## What the exercise asks
Go over the entries below line by line, copying each one that contains the word "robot".

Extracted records
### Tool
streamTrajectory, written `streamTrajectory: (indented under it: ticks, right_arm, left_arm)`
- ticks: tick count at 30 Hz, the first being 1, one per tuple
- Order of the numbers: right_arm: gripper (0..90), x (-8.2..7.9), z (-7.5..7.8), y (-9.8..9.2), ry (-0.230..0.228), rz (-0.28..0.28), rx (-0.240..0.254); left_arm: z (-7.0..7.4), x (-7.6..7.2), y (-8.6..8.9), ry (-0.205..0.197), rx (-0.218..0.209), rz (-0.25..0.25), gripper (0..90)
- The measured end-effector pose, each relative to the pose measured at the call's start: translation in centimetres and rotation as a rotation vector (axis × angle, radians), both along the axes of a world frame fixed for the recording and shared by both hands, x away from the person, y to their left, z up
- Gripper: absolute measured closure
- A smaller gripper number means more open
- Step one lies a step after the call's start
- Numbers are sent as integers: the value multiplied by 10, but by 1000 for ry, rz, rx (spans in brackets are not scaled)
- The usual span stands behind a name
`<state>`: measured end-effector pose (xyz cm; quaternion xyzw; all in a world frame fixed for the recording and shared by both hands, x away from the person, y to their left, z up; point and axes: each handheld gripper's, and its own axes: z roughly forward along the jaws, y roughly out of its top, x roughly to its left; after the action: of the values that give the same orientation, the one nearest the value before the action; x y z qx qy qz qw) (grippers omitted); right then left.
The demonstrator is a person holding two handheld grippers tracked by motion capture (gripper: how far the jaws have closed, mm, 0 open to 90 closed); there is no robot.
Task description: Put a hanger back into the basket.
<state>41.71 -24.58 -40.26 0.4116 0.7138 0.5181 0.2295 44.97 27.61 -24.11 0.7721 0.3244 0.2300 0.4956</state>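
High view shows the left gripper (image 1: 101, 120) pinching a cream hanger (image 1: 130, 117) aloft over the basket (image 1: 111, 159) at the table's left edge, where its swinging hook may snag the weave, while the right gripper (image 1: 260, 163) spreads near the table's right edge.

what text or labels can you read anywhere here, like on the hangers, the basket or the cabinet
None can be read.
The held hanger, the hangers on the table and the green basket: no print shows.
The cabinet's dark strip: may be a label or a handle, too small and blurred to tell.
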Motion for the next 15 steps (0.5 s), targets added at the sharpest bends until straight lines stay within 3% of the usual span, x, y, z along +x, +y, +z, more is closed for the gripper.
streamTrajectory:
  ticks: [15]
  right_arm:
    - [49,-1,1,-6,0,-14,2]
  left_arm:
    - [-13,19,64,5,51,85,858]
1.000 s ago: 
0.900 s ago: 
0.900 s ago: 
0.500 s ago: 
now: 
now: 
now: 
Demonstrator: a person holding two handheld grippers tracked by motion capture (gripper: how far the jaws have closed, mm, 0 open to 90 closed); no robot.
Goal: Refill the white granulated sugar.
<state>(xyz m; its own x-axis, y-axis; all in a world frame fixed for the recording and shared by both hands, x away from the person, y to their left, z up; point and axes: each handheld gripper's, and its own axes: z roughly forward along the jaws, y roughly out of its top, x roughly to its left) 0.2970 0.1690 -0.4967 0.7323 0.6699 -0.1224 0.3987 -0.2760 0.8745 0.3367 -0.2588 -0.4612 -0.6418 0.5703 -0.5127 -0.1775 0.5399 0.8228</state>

## Response for this exercise
The demonstrator is a person holding two handheld grippers tracked by motion capture (gripper: how far the jaws have closed, mm, 0 open to 90 closed); there is no robot.
Demonstrator: a person holding two handheld grippers tracked by motion capture (gripper: how far the jaws have closed, mm, 0 open to 90 closed); no robot.

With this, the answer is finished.